Healthcare Reform Revisited
Several months ago I offered some thoughts about how health reform might best be accomplished. What has happened in the meantime? Despite protests from doctors, seniors, angry voters and yes, the just plain incredulous, Washington moved forward to pass The Patient Protection and Affordable Care Act.
We now know that this bill was never about affordable health, but rather simply an access bill, that has now proven that the law of unintended consequence is always present when anything this radical is attempted.
As of last Thursday, Americans could expect: the elimination of lifetime maximums; coverage for children with pre-existing conditions; preventative care without co-pays; young adults enabled to remain on mom and dad’s insurance until 26; and, the prohibition of the rescinding of policies. The obvious has already happened…..when you increase benefits you also increase costs, and when faced with selling an unsustainable product, insurance companies just leave the market. Almost every carrier, including Aetna, United, Cigna, Humana, Coventry and a host of Blues plans have simply stopped writing “child only” policies.
Even the most optimistic defenders of this terrible bill now admit that the rate of increase in total U.S. health spending will continue to rise and appears to be headed for 20% of our GDP by 2020. Politicians who voted for this bill are now running away from it as fast as they can and yes, even the president doesn’t seem too eager to use health as an election issue this time around.
Just what else can we expect from ObamaCare going forward?

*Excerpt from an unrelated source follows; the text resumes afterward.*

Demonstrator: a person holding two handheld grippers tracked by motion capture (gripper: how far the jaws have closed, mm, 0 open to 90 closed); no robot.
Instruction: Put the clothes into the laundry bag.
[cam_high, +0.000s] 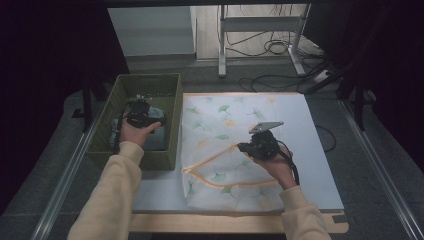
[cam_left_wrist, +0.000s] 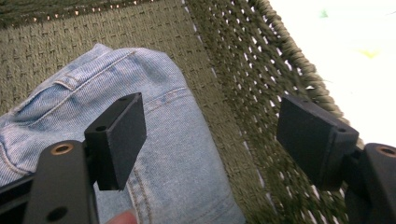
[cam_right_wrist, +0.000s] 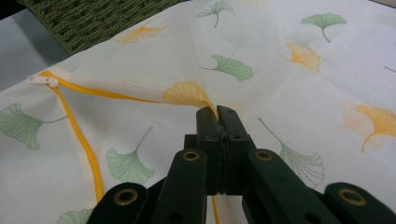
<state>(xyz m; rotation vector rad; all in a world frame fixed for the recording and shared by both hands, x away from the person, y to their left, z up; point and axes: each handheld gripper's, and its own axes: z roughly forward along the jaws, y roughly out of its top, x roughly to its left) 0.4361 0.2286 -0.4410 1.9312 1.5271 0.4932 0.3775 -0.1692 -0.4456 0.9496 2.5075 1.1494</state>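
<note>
A white mesh bag (cam_high: 235, 135) printed with green and yellow leaves lies on the table, its yellow zipper (cam_high: 215, 156) open in a V. My right gripper (cam_high: 248, 147) is shut on the bag's upper edge by the zipper; in the right gripper view the jaws (cam_right_wrist: 217, 114) pinch the fabric and lift it into a fold. The white zipper pull (cam_right_wrist: 43, 80) lies at the far left. Folded blue jeans (cam_left_wrist: 154, 140) lie in the green woven basket (cam_high: 120, 100). My left gripper (cam_high: 139, 111) hovers open over the jeans, one pad (cam_left_wrist: 119, 135) above the denim, the other near the basket wall.
The basket stands left of the bag on a pale board (cam_high: 305, 150). A wooden table edge (cam_high: 230, 222) runs along the front. Metal rails (cam_high: 65, 175) flank the table. Cables (cam_high: 270, 47) and a stand's legs lie on the floor behind.
</note>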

Just take a look at what has already happened.
In Massachusetts, the model for our proposed national plan, the waiting time to see a physician has nearly doubled in one year. Adding 50 million new patients to be seen by the existing physician population in the rest of the U.S. doesn’t seem to bode well for the rest of us. We face a shortage of 150,000 physicians by 2020 and not one dime has been raised or even suggested by the administration to turn up the crank for educating more doctors.

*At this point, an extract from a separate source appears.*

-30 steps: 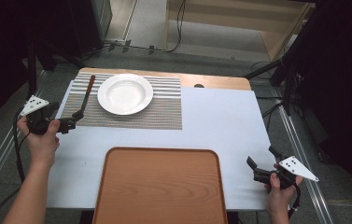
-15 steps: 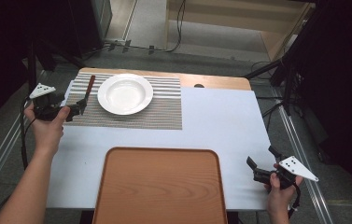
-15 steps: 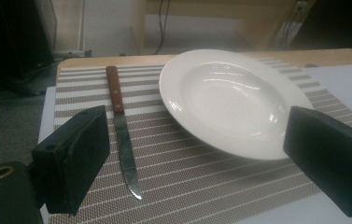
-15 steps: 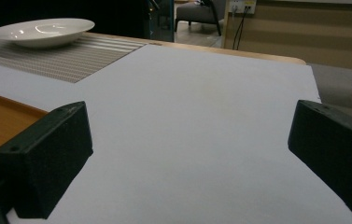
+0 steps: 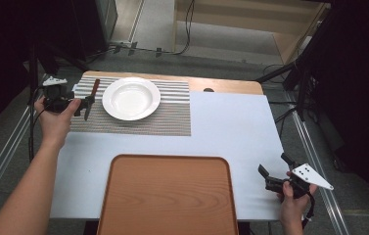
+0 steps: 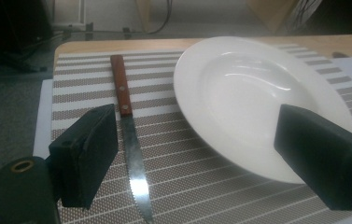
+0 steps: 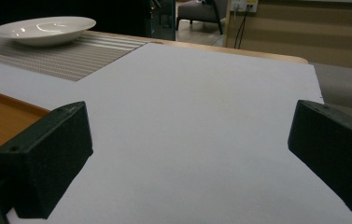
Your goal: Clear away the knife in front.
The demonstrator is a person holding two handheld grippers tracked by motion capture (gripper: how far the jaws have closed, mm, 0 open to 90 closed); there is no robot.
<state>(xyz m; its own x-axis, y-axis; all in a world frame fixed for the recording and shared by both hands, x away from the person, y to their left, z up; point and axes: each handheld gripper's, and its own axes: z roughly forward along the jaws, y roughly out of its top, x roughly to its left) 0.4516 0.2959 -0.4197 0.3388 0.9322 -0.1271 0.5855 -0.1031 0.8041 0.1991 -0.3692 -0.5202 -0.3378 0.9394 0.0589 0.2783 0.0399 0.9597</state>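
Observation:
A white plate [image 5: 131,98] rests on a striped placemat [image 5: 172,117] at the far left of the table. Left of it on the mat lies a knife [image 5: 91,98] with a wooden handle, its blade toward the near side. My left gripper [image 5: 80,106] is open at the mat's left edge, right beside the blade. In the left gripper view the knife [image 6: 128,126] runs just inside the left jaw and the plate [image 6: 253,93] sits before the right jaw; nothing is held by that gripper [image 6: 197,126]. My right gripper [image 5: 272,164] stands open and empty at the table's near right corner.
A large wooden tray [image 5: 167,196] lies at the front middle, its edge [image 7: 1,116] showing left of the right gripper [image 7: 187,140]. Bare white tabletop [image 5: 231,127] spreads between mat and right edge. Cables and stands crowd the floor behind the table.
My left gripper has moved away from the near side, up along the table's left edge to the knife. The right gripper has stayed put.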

Second, “unreasonable” premiums would be struck down by regulatory powers given to newly created regulators to ensure that insurance giants would not benefit from unjustified price hikes. In Massachusetts, the four major insurance players (all non-profit, by the way) all asked for and were denied double digit increases. The Bay state tabled everything over 7.7%. All four companies lost money last year.

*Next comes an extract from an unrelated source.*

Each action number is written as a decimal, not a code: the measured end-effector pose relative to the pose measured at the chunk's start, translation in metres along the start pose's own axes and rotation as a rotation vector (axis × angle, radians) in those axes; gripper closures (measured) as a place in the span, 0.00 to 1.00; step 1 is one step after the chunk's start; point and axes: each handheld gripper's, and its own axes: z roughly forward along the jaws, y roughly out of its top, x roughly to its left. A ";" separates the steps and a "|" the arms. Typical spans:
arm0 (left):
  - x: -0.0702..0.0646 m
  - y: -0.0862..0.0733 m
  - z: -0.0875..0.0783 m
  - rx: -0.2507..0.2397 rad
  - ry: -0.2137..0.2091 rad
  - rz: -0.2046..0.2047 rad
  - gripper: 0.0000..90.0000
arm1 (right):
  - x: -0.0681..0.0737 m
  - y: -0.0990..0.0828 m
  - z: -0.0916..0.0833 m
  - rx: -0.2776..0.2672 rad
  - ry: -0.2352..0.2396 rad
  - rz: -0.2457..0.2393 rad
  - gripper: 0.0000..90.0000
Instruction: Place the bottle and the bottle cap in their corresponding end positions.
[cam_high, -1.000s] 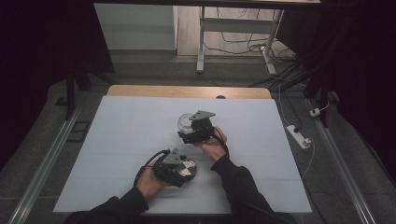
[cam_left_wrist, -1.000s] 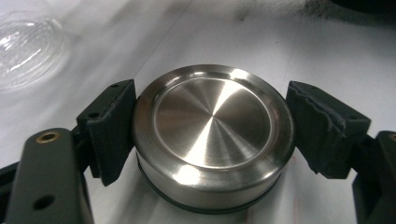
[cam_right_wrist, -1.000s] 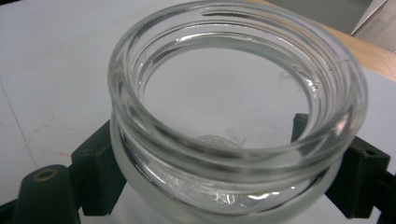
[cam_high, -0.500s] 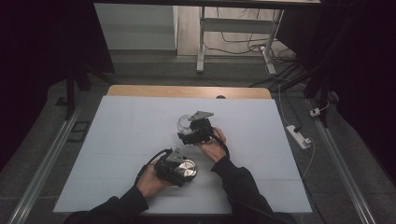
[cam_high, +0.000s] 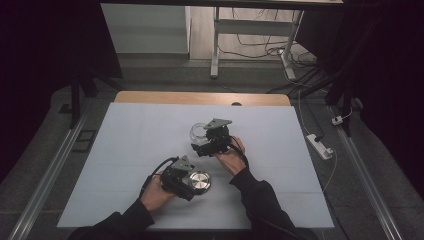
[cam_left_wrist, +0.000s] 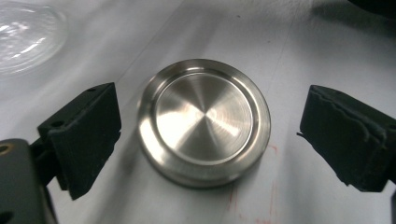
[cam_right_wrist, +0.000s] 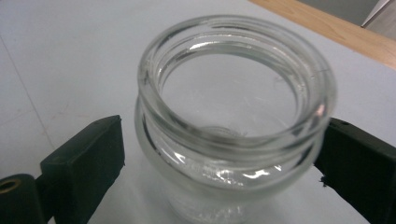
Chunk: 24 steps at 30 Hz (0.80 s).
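Observation:
A round brushed-steel lid lies flat on the white table, and in the high view the lid sits near the front. My left gripper straddles it; its jaws have just been opening and both pads stand apart from the lid's rim. A clear glass jar stands upright without a lid, mid-table in the high view. My right gripper has also just been opening, with the jar between its pads and a gap at the left pad. In the high view the left gripper and right gripper sit close together.
The white table top ends in a wooden strip at the far edge. A white power strip and cables lie on the floor at the right. Metal frame legs stand beyond the table.
Both hands stay where they were. The lid shows more fully in front of the left gripper than a second ago.

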 end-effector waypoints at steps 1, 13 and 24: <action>0.001 -0.001 -0.003 -0.005 -0.002 -0.010 0.06 | 0.000 0.000 -0.002 -0.003 0.000 -0.001 0.03; 0.010 -0.010 -0.029 -0.029 -0.005 -0.076 0.01 | 0.004 -0.001 -0.023 -0.009 0.025 0.027 0.01; 0.009 -0.019 -0.044 -0.041 0.017 -0.087 0.00 | 0.009 -0.010 -0.046 -0.038 0.050 0.037 0.00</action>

Any notion that this plan would decrease costs in the short, medium or long term is simply myth. Forcing attention on capping premiums, not by focusing on ever increasing healthcare costs and more importantly “demand,” will not work. Physicians, hospitals and clinics still make more money by providing treatments even if they don’t improve patient health. And, patients have no reason to refuse extra care because they pay no additional costs.
Thirdly, the Medicare cuts that were written into law so we could pretend to find real savings and reduce the deficit will never happen in the real world. The proposed 30% cut in physician payments (with the possible exception of those in Medicare advantage plans – ¼ of all beneficiaries) would mean that an unprecedented number of physicians would just stop seeing Medicare patients. Neither political party will stand for that. So, in other words, the benefits of the cost cuts will not happen as predicted by the White House.
What we really need to do now is stop and re-think this bill before it’s too late. The author of the bill, Senate Finance Chair Max Bauer, said recently, “Mark my words, several years from now, we’re going to look back and say “Well, that wasn’t so bad after all.”” That’s not exactly an endorsement any reasonable person could look forward to.
Americans have demonstrated an understanding about what government can and cannot do. They know that a huge new entitlement program, expanding coverage and increasing benefits just can’t be done for nothing. Given the nation’s current economic climate, “healthcare reform” sure doesn’t seem to be making it any easier for small, mid-sized or even corporate giants to hire new employees . . . who can blame them?
What can be done? That’s a topic for another day. We can, should and must reform our nations’ healthcare system. But we must do it in a way that makes sense for all Americans. Perhaps this fall’s election will be in impetus for real healthcare reform. I hope so.